Exercise instructions: Across these entries, report how many lines include the string "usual", with nothing but the number.

Dataset records:
========

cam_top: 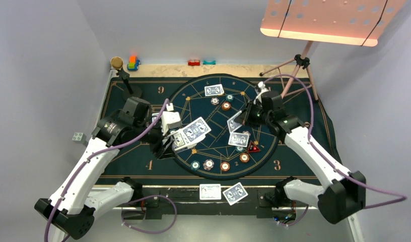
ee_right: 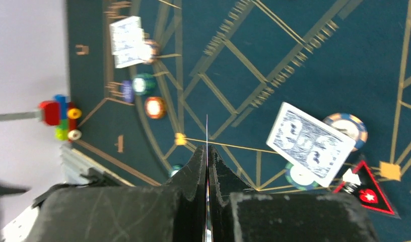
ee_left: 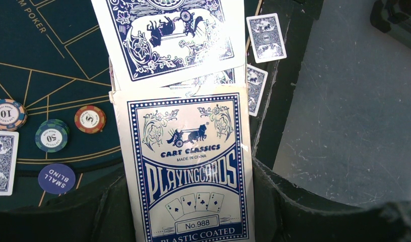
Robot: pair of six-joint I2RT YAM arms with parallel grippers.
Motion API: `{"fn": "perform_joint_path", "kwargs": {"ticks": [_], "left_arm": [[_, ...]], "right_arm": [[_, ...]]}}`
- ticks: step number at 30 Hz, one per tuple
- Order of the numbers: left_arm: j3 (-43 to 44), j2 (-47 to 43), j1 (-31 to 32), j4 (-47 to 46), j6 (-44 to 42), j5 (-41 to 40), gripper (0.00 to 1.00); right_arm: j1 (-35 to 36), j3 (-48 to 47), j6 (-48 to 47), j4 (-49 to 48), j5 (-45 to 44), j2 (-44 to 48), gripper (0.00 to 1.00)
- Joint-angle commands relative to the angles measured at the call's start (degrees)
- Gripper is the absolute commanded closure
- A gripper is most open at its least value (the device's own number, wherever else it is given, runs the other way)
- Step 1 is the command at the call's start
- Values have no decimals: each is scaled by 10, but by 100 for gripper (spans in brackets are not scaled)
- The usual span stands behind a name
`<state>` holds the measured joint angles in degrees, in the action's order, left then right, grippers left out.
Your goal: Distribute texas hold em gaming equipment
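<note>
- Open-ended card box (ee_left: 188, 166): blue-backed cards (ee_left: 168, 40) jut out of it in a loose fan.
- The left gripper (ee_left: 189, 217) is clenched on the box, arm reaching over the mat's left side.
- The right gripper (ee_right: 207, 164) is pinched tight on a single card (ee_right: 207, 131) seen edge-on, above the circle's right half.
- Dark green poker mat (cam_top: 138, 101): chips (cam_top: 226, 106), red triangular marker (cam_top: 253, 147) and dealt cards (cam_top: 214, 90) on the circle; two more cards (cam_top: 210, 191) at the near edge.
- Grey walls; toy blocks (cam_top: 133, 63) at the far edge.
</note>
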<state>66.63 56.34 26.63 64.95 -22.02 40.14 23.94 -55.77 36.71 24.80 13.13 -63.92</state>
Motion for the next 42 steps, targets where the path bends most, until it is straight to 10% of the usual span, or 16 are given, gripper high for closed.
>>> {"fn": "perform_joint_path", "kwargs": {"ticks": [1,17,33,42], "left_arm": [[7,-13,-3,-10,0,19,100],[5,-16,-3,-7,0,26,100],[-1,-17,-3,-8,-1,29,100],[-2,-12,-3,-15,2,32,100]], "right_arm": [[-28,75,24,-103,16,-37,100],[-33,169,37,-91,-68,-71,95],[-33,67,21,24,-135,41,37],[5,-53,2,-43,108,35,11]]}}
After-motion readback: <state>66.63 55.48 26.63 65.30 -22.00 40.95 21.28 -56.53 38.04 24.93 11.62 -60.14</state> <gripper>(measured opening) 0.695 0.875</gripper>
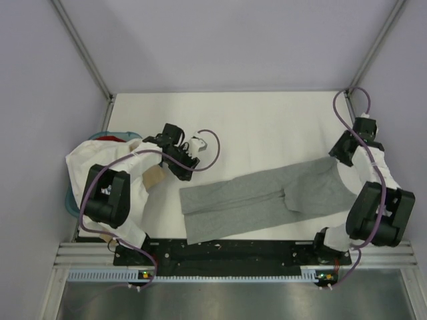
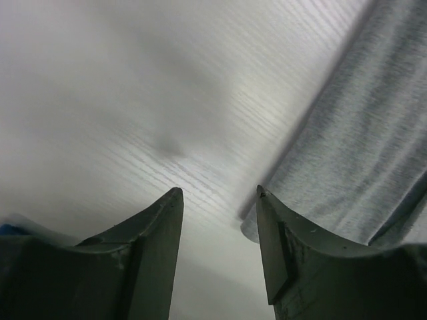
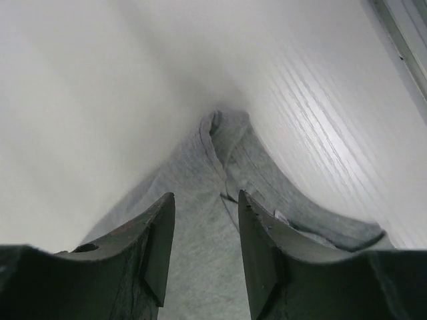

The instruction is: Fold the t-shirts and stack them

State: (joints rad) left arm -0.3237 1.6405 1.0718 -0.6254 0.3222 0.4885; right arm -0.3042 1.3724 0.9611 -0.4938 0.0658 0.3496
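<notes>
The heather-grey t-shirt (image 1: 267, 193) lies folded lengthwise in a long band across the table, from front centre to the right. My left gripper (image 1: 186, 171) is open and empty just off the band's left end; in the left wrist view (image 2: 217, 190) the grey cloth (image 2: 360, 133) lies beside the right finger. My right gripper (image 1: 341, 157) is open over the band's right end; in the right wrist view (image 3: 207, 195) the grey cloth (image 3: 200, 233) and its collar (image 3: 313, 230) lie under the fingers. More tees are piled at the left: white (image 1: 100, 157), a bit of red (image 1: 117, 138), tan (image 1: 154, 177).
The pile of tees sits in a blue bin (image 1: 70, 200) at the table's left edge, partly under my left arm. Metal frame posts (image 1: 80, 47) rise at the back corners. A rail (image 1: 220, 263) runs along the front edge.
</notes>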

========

Solution to this task: 2